ISFDB talk:Data Entropy

From ISFDB
Jump to navigation Jump to search

Additional measures

Generally positive news, but the lack of updates on the price category makes me wonder if that's of use. Some good Publisher regularization recently makes me think we need another measure, but that can't be as absolute as the other measures - we don't want "one publisher to rule them all", we just want to reach the right level of accurately recording imprint and publishers without over-duplication. Other suggestions for (definable) measures are welcome though. BLongley 21:31, 10 July 2008 (UTC)

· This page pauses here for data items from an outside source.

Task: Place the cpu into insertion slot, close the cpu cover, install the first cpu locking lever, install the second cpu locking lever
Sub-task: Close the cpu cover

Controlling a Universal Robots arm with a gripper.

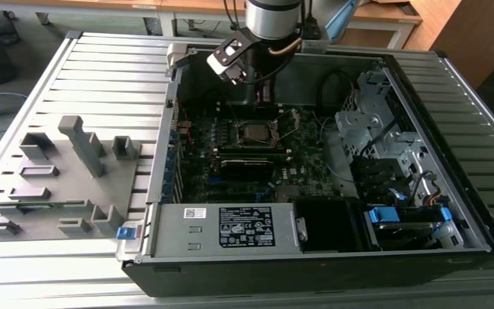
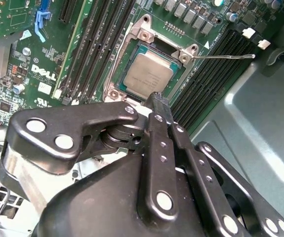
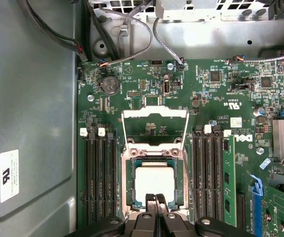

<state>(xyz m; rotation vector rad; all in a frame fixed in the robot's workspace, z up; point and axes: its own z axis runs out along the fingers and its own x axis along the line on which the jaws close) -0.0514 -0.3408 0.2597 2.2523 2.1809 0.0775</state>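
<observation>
The cpu point(image 3: 154, 183) point(image 2: 148, 75), a flat square chip with a silver-grey top, lies inside the insertion slot point(image 3: 130, 183) point(image 2: 113, 92) on the green motherboard. In the exterior view the cpu point(image 1: 256, 133) sits in the middle of the open computer case. The cpu cover point(image 3: 155, 113), a thin silvery frame, stands swung open on the slot's far side from the gripper. A thin locking lever point(image 2: 225, 57) sticks out sideways from the slot's corner. My gripper point(image 3: 157, 200) point(image 2: 157, 98) point(image 1: 262, 100) is shut, with nothing between its fingers, its tips just over the cpu's near edge.
Long black memory slots point(image 3: 98, 182) point(image 3: 212, 173) flank the socket on both sides. The case walls point(image 1: 419, 109) enclose the board. A white-labelled power supply point(image 1: 229, 226) lies at the case front. A grey parts fixture point(image 1: 58, 174) stands at the exterior view's left.
</observation>
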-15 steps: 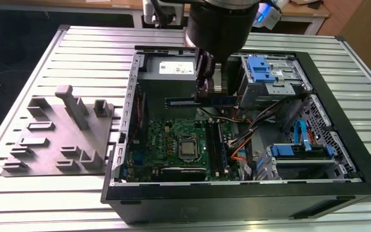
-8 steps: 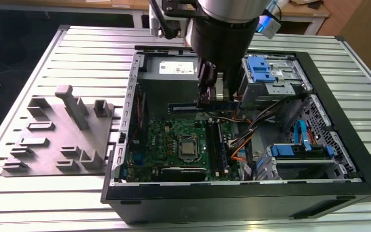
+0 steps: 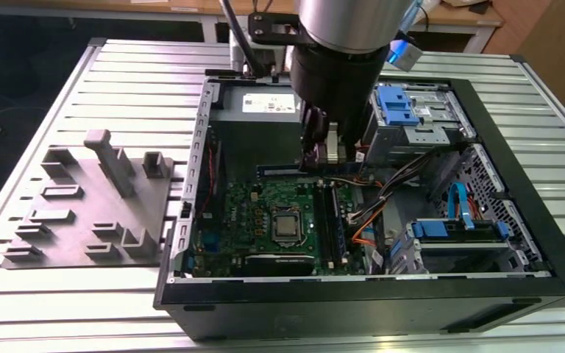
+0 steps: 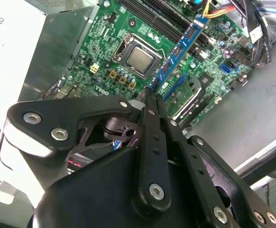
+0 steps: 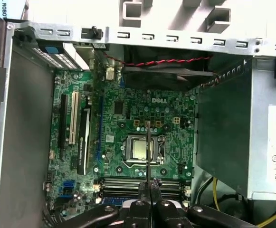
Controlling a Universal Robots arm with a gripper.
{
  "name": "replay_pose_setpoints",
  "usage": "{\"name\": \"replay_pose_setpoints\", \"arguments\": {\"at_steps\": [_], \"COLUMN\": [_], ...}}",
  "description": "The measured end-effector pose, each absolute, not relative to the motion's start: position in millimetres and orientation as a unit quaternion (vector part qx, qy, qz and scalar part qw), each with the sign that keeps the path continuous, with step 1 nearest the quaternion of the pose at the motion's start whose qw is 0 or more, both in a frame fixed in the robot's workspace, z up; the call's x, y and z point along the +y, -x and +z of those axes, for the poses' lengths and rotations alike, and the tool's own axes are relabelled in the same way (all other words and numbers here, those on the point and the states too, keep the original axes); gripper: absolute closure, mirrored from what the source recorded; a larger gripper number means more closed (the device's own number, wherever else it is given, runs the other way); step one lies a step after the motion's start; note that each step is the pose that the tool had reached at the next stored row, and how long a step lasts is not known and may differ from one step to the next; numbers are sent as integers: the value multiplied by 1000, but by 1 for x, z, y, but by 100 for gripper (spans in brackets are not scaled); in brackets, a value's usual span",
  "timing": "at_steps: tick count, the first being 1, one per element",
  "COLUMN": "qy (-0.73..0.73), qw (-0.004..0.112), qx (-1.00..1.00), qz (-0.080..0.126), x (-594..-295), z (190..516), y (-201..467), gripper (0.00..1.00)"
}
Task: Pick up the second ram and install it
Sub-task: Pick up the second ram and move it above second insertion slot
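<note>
My gripper point(image 4: 149, 93) is shut on one end of the second ram point(image 4: 180, 45), a long blue-green stick with black chips. The stick juts out from the closed fingertips over the green motherboard point(image 4: 109, 28). In the first wrist view the ram point(image 5: 147, 142) is edge-on, a thin line crossing the CPU socket point(image 5: 138, 149), with the gripper point(image 5: 148, 186) just above the black memory slots point(image 5: 128, 183). In the exterior view the gripper point(image 3: 324, 158) hangs inside the open computer case point(image 3: 381, 290), above the far end of the memory slots point(image 3: 329, 220).
A grey power supply point(image 3: 253, 110) sits at the case's far side, and blue drive brackets point(image 3: 396, 107) and orange and black cables point(image 3: 366, 220) crowd the exterior view's right. A grey holder block with upright pegs point(image 3: 86, 213) lies on the slatted table outside the case.
</note>
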State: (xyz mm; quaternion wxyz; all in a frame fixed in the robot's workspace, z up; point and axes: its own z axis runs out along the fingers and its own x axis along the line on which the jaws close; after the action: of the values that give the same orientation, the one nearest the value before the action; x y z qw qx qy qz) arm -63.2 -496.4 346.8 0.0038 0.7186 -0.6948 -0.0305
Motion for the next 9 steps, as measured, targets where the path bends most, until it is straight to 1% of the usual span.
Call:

Yep! rbh (Bob) 01:37, 11 July 2008 (UTC)
Older (<1930) publications are often difficult to find price data for, so there is probably a floor for that category, although I doubt that we have reached it yet. There is a still a lot of dirty data with mangled ISBNs, prices, page counts, etc that we need to clean up. And no, this page hasn't been forgotten, at least not by me, but there are so many other things going on and so little time to work on all of them... Ahasuerus 02:50, 11 July 2008 (UTC)
I, for one, do look at this. There re other measures that I would in theory like to see, but I'm not sure if they are worth the the trouble of running and posting them. Still if someone feels like:
  • Prices are much harder to find for older works, and for many older works there never was a cover price in the modern sense. Therefore, it would be nice to see a version of the price query with a date limit, or even perhaps multiple versions with different date limits. For example
    • Percent of publications with prices published from 1900 to the present
    • Percent of publications with prices published from 1920 to the present
    • Percent of publications with prices published from 1940 to the present
  • Verification is also an important measure of data entropy, IMO,and so I would like to see
    • Percent of publications verified
    • Percent of titles with at least one verified publication. While often when entering or verifying a title people add other pubs that can be inferred from data on the copyright page, and/or data from secondary sources, if at least one pub is verified, our confidence in the whole can be somewhat higher. If we had a well defined concept of "edition" then I would say "editions with at least one verified pub"
Again, I am not asking for any of these, but I think they might possibly be of some limited value.
On publishers, we can't really devise queries that measure how far we are from normalization until we have better defined what we mean by normal, IMO. The only query i can think of that would offer some limited value (besides the raw list of publisher names now in the system, which is too long for a wiki list) would be a bracketed list of number of publications/publisher. That is: the number of publishers with exactly one pub; number with 2-10 pubs; number with 11-20 pubs; ... number with 50-100 pubs; etc The precise brackets are not IMO important, except that they should probably get larger as the count rises, and that "exactly one" should almost surely be a separate bracket. Does anyone else think such data would be helpful?
Anyway, those are my views. -DES Talk 15:27, 11 July 2008 (UTC)
We can check the current number/percentage of Verified Publications on the Statistics page -- currently 14.01% -- but it doesn't have historical data or secondary verifications information. I agree that "percent of titles with at least one verified publication" sounds like a useful metric and something to add to our to-do list. Ahasuerus 16:45, 11 July 2008 (UTC)
Primary Verified (including Transient), and Verified (any way) are easy to add: e.g.
select 'Primary Verified', count(*)
from pubs p, verification v
where v.pub_id = p.pub_id
and (v.reference_id = 1 or v.reference_id = 12)
UNION
select 'Verified', count(*)
from pubs p, verification v
where v.pub_id = p.pub_id
UNION
select 'Total Pubs', count(*)
from pubs p
Gives us more encouraging percentages like:
Primary Verified	18609	15.0%
Verified		27420	22.1%
Total Pubs		123993	

BLongley 18:59, 11 July 2008 (UTC)


I think that those are indeed encouraging, adn a time series on those numbers would be interesting and instructive, IMO. -DES Talk 22:26, 11 July 2008 (UTC)

Titles with Verified Pub

This is a bigger can of worms, so new section.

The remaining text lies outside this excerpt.